Forward Looking Statements

This press release contains "forward-looking statements" within the meaning of Section 27A of the Securities Act of 1933 and Section 21E of the Securities Exchange Act of 1934. Such forward-looking statements may be identified by reference to a future period or periods, or by the use of forward-looking terminology, such as "may," "will," "believe," "expect," "estimate," "anticipate," "continue," or similar terms or variations on those terms, or the negative of those terms. Forward-looking statements involve certain risks and uncertainties. Actual results may differ materially from such forward-looking statements. Factors that may cause actual results to differ from those contemplated by such forward-looking statements include, but are not limited to, the following: failure to obtain shareholder or regulatory approval for the merger of EN Bancorp with ESSA Bancorp or to satisfy other conditions to the merger on the proposed terms and within the proposed timeframe including, without limitation; delays in closing the Merger; reaction to the Merger of EN Bancorp's customers and employees; the diversion of management's time on issues relating to the Merger; the inability to realize expected cost savings and synergies from the Merger of EN Bancorp with ESSA Bancorp in the amounts or in the timeframe anticipated; changes in the estimate of non-recurring charges; costs or difficulties relating to integration matters might be greater than expected; material adverse changes in ESSA Bancorp's or EN Bancorp's operations or earnings; the inability to retain EN Bancorp's customers and employees; or a decline in the economy, mainly in Pennsylvania, as well as the risk factors set forth in ESSA Bancorp's Annual Report on Form 10-K for the year ended September 30, 2014. 

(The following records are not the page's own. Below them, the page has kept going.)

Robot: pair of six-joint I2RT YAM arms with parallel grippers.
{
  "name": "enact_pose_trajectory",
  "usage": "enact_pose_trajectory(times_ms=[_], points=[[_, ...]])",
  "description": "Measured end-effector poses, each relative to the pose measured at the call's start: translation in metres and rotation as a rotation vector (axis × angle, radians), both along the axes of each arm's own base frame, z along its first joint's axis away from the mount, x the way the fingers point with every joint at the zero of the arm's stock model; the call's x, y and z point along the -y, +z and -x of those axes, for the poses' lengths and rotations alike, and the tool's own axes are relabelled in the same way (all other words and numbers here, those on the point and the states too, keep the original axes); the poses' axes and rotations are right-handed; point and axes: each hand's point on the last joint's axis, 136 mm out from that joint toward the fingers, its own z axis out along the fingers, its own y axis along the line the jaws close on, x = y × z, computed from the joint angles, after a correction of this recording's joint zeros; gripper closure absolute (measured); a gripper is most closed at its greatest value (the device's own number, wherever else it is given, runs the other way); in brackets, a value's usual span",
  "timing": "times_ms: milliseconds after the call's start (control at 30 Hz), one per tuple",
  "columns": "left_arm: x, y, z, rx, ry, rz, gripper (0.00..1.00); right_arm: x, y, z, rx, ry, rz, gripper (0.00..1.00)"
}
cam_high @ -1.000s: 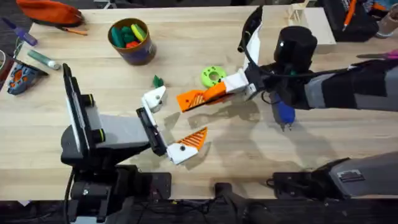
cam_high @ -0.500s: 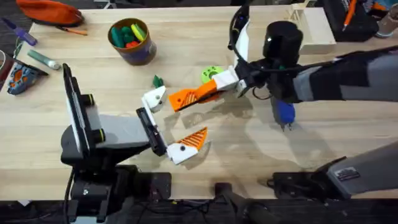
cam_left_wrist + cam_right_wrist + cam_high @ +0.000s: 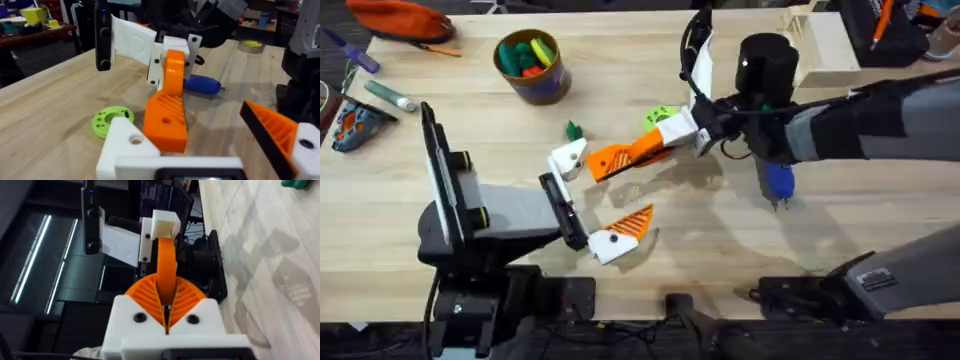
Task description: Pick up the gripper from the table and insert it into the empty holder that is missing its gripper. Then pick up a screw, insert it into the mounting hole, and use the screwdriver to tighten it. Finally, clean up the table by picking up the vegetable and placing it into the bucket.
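My right gripper (image 3: pixel 648 147) is shut on the orange gripper (image 3: pixel 607 161) and holds it low over the table. Its free tip reaches the empty holder (image 3: pixel 568 158), the white bare mount on my left arm. In the left wrist view the orange gripper (image 3: pixel 166 122) stands right beside the empty holder (image 3: pixel 126 146). My left gripper (image 3: pixel 604 196) is open; its other mount carries an orange finger (image 3: pixel 632 224). The blue screwdriver (image 3: pixel 778 183) lies under my right arm. The dark green vegetable (image 3: pixel 574 130) lies just behind the holder. The bucket (image 3: pixel 531 66) stands at the back left.
A lime green disc with holes (image 3: pixel 657 117) lies partly under my right gripper. A pale wooden box (image 3: pixel 828 38) sits at the back right, an orange pouch (image 3: pixel 400 18) at the back left, and small items along the left edge. The front right tabletop is bare wood.
My right arm has moved left with the orange gripper, bringing its tip from a short gap up to the empty holder. The left arm has stayed still.
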Motion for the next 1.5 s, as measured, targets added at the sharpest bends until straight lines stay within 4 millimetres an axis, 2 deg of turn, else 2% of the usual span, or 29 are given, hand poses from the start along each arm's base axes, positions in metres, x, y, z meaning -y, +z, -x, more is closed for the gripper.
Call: enact_pose_trajectory(times_ms=[1500], points=[[0.0,-0.0001,-0.0001,-0.001,0.0,0.0,0.015,-0.0015,-0.0011,-0.004,0.003,-0.025,0.007,0.99]])
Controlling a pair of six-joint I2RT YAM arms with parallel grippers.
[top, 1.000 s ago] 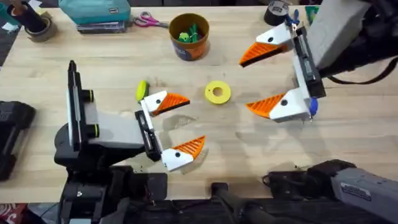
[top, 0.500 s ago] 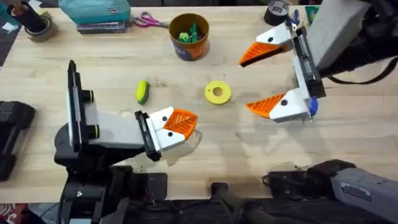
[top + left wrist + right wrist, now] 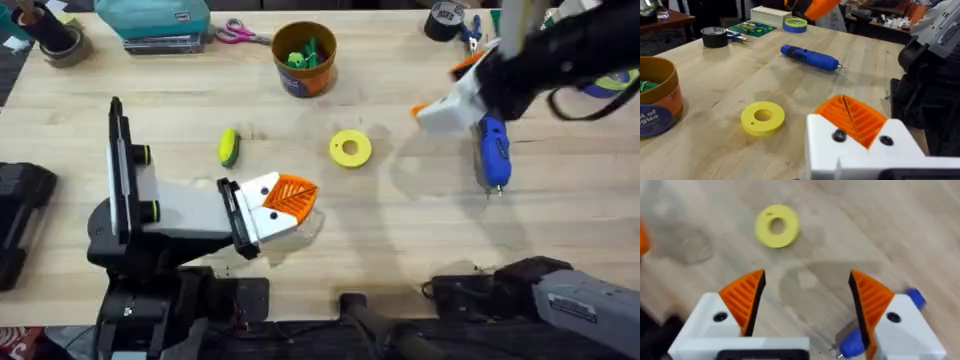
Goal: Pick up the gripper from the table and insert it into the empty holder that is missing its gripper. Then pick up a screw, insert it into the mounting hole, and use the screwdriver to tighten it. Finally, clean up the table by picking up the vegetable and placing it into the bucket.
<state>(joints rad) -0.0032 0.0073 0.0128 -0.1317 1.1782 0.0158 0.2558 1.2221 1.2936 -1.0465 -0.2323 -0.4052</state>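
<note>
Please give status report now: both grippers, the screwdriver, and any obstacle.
Left gripper shut, empty. Right gripper open, above the blue screwdriver lying on the table. Yellow ring-shaped disc nearby, not in the way.

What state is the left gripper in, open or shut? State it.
Shut. In the overhead view the left gripper shows its two orange pads pressed together with no gap, and its own wrist view shows only a thin seam between them.

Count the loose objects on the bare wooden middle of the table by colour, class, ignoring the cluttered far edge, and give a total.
Blue: 1, the blue pen-shaped screwdriver
Yellow: 1, the flat yellow plastic ring
Yellow-green: 1, the small oval vegetable
Orange-brown: 1, the round bucket
Total: 4
</note>
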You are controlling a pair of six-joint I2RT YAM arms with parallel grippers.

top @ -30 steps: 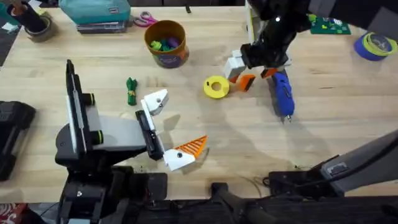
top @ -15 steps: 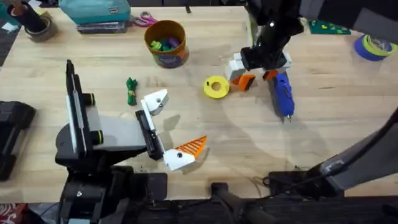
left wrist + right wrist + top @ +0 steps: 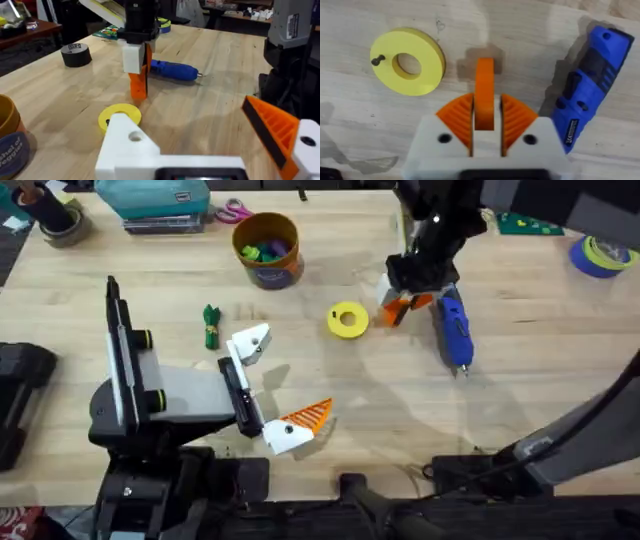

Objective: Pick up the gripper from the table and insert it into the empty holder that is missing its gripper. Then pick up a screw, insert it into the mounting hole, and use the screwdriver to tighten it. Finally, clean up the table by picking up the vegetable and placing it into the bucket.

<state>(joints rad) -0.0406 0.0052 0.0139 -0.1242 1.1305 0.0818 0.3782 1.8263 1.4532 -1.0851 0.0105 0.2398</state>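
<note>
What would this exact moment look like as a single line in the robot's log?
phase: picking up gripper | right gripper: shut on gripper, beside screwdriver | left gripper: open, holder empty | vegetable: on table, outside bucket

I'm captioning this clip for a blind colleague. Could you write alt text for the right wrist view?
The right claw is shut on the gripper, a small orange wedge held upright between its orange ribbed pads over the wooden table. A yellow ring with a small dark screw on it lies to one side, the blue screwdriver to the other.
</note>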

Readers should not place undue reliance on any such forward-looking statements, which speak only as of the date made. We do not undertake and specifically decline any obligation to publicly release the result of any revisions that may be made to any forward-looking statements to reflect events or circumstances after the date of such statements or to reflect the occurrence of anticipated or unanticipated events.